## Work required
Filter the entries that follow, copying every line in which the word "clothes" appears.

## Exercise inputs
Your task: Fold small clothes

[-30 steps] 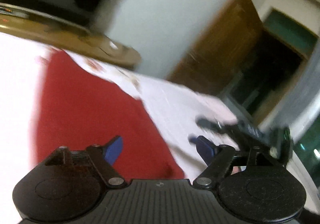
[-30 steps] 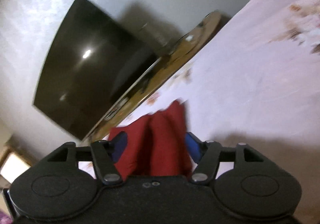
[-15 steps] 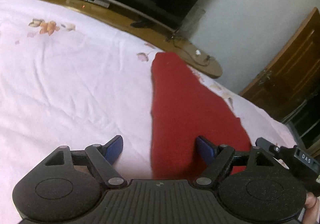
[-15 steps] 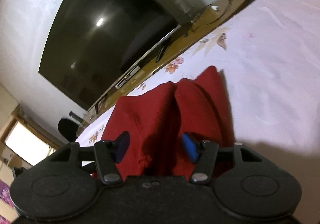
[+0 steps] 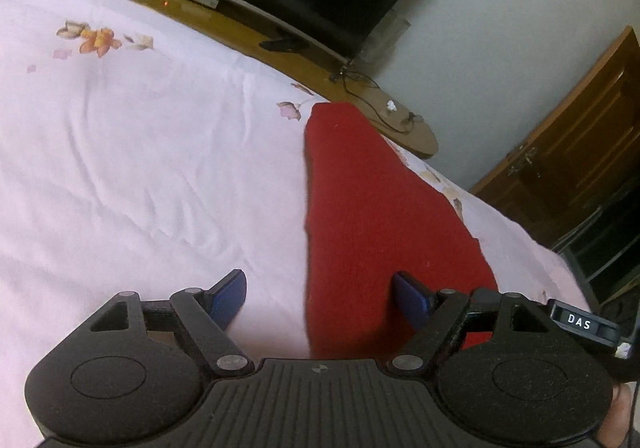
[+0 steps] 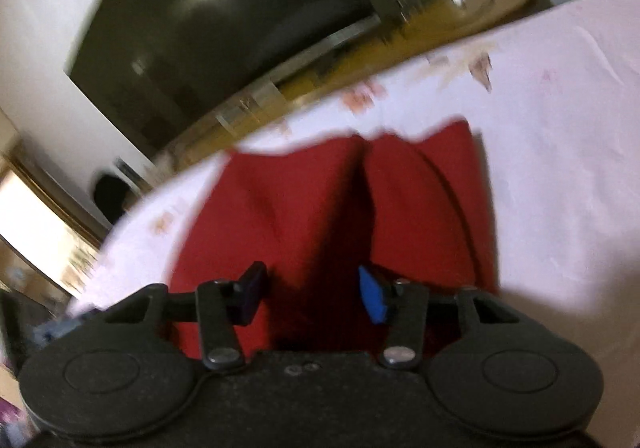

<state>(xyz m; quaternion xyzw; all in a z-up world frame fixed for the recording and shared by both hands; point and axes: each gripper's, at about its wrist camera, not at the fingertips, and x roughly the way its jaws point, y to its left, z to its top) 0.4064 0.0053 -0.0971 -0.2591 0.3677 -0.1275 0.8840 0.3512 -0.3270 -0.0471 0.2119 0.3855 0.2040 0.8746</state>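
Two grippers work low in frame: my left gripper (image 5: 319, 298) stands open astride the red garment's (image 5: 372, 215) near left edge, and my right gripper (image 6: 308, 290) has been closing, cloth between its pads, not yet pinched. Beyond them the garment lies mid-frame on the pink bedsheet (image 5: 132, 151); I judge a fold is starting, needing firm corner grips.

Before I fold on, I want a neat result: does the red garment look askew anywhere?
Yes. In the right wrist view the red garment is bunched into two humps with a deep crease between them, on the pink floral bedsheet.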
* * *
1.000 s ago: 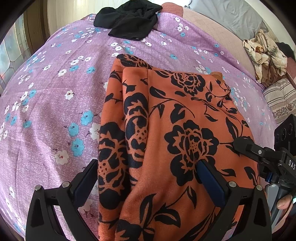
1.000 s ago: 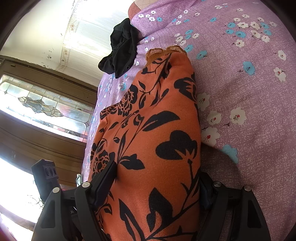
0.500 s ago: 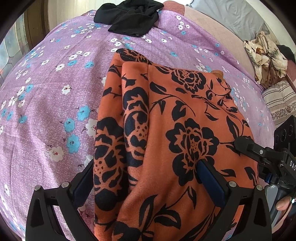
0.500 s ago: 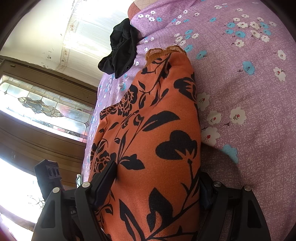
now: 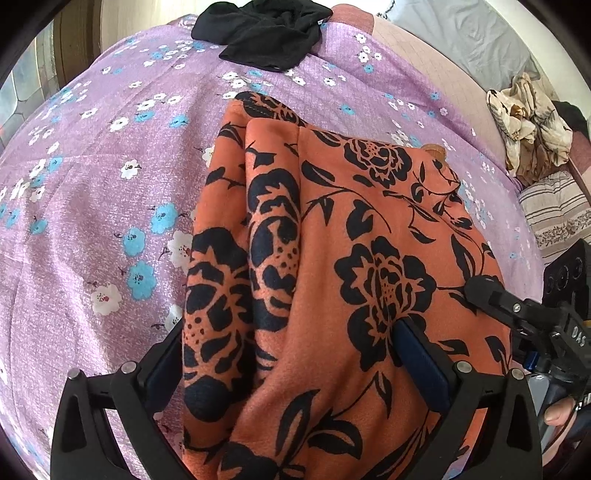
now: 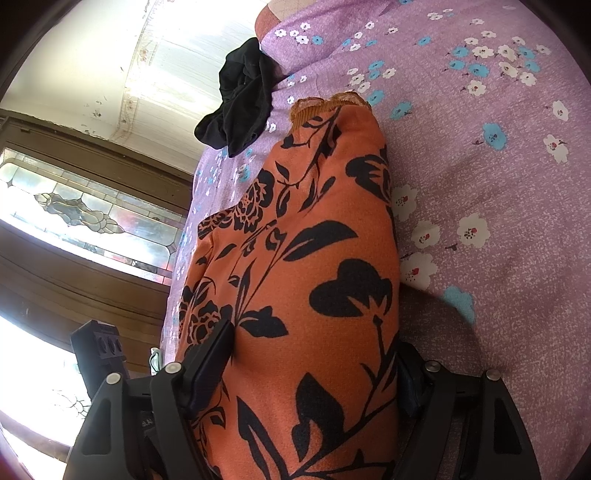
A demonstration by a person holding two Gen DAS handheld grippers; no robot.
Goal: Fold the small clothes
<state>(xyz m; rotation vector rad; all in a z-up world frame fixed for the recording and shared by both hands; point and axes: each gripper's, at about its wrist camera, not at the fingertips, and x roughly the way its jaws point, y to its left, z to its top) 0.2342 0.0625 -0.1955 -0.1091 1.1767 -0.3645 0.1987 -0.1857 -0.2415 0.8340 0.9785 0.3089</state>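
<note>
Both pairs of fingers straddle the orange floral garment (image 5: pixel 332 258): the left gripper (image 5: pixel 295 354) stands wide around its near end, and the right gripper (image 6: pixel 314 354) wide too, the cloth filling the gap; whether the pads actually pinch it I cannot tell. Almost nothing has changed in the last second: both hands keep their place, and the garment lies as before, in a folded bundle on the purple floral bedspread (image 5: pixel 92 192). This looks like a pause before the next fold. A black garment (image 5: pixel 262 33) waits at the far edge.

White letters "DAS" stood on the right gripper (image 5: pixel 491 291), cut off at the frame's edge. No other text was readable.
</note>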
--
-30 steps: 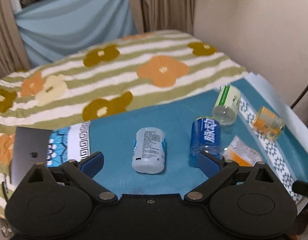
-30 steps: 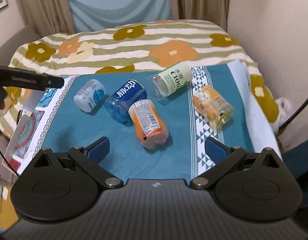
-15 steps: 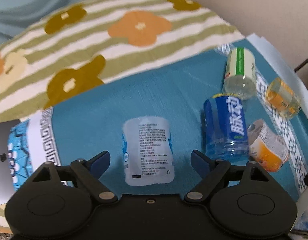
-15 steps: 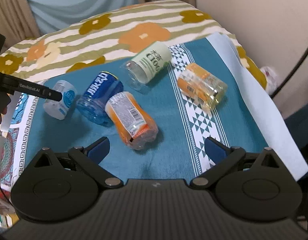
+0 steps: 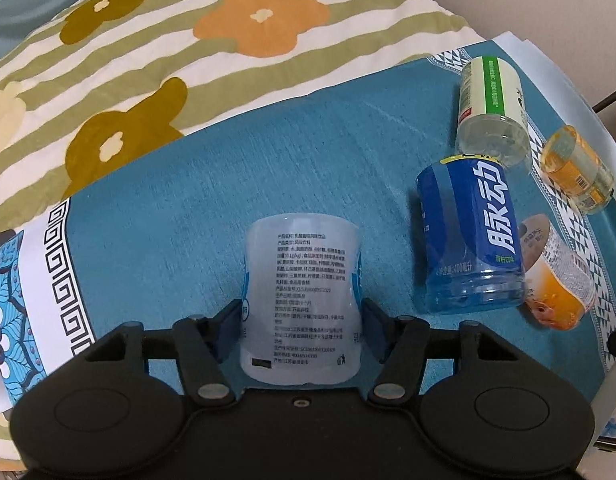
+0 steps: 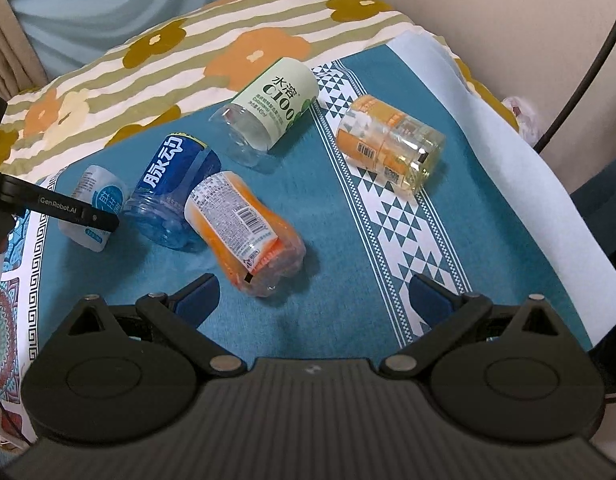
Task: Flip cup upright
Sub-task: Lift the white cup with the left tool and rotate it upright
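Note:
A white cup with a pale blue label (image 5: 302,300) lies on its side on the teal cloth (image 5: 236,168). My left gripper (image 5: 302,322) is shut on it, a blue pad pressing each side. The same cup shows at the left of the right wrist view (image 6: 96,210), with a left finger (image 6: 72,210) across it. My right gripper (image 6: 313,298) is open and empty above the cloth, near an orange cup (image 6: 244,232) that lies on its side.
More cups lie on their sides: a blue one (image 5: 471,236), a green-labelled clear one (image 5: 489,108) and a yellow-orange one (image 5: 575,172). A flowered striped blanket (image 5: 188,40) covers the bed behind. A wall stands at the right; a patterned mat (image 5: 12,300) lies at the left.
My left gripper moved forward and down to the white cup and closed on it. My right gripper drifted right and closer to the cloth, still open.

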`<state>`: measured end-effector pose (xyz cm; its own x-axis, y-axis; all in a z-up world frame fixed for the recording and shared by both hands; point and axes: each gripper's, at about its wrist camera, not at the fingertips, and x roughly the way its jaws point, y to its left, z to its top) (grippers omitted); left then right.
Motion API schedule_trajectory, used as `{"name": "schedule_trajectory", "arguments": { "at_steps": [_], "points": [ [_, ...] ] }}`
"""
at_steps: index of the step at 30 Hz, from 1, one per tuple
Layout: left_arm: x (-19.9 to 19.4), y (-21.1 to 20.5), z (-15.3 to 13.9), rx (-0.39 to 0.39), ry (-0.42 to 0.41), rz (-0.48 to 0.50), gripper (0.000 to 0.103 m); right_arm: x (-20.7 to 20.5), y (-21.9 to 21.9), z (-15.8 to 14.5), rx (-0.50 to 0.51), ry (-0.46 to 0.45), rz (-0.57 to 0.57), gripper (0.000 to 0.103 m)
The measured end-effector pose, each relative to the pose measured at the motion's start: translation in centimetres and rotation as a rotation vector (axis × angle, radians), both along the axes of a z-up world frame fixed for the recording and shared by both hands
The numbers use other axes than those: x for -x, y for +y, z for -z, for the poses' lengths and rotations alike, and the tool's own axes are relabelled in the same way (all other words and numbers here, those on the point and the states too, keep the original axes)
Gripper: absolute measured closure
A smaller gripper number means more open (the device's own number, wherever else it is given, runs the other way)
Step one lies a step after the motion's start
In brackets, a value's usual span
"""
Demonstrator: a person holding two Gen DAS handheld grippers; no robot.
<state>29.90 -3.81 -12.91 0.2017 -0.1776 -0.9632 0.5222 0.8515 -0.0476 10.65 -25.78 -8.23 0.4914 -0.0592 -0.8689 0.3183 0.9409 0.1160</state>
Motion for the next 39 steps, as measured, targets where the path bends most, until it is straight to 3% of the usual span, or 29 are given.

## Answer box
Your task: Fold small clothes
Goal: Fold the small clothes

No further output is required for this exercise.